I would not say the Americans, I would say Lance. But at the time, the Italians, Germans, Spanish, and Italians were just as bad about doping. They just got caught quicker.

Not too mention the majority of the doping/technology was not coming from America but from doctors/businesses in Europe.

And anyone who thinks the sport is clean now....is just blind.


As for Lance, he became the biggest scapegoat ever for UCI. Let's not forget he passed all his "official" drug tests, and lets not forget that the UCI most likely covered up all transgressions in that period.

At least in the long run, Lance Armstrong did something useful by using his "name" to get a lot of money for cancer research.

Now, i would say had the sport been clean during that time period, Lance still would have won 7 titles. Only because of the fact that he only prepared for the TdF, the tactics they used were just for the TdF, and he spent all his time training at altitude and knew those stages better than anyone. The majority of his wins were by a large margin over a field that doped just the same or even worse.

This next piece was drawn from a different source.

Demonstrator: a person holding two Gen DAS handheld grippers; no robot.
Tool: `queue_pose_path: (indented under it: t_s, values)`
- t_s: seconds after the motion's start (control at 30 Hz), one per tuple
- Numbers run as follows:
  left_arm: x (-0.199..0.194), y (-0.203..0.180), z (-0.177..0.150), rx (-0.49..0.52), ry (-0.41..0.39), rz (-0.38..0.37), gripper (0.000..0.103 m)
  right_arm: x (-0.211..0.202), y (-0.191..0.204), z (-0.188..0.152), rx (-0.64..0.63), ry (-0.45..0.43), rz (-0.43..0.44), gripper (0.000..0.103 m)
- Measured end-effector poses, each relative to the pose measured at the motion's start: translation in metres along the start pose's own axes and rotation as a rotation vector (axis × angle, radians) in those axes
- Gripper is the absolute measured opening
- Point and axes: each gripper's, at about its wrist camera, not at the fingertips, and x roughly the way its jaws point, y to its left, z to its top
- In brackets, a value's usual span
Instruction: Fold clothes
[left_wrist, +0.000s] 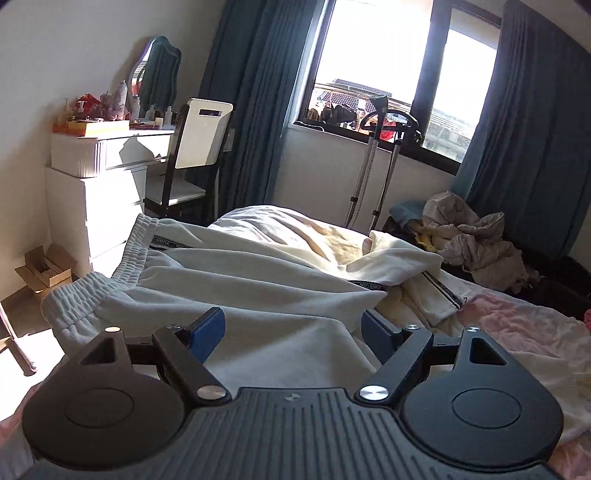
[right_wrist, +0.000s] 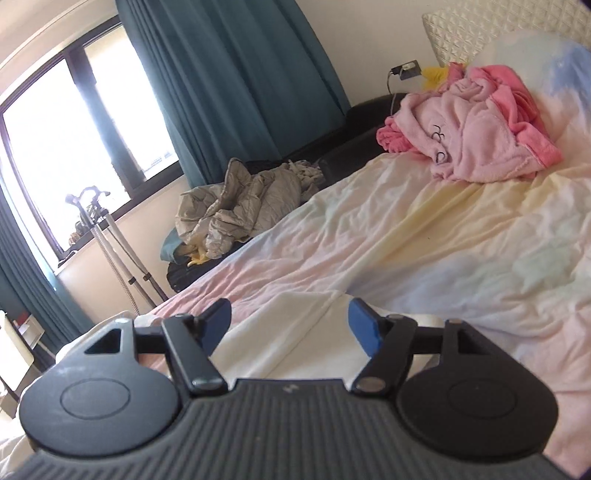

I love cycling but i will say the sport has a shit ton of issues and they are trying to use this to hopefully get people off of the others issues and current cheaters and what not.

As long as they keep making the TdF longer/higher/harder, what do they expect the riders to do. At least during that period it was entertaining. The tour sucked the last couple of years in my opinion.
low rated
its all about entertainment. sports are entertainment for me.

athletes, as entertainers, are not real people to me.

i do not care what real people do to themselves, for the sake of MY entertainment.

i think ALL sports should encourage steroid use. jack all these full up and let em run wild. i could give a flying fuck aobut their health or them as people.... because, they are not real people, to me.

it is no different, to me, than some actress getting a boob-job. its the exact same thing to me. i fail to see the issue. at all.

role-models? i dont care.
needing to use drugs to compete? i dont care.

i want to be entertained. period. (although, i do find it entertaining listening to french people whine about lance. that was "worth the price of admission" for sure!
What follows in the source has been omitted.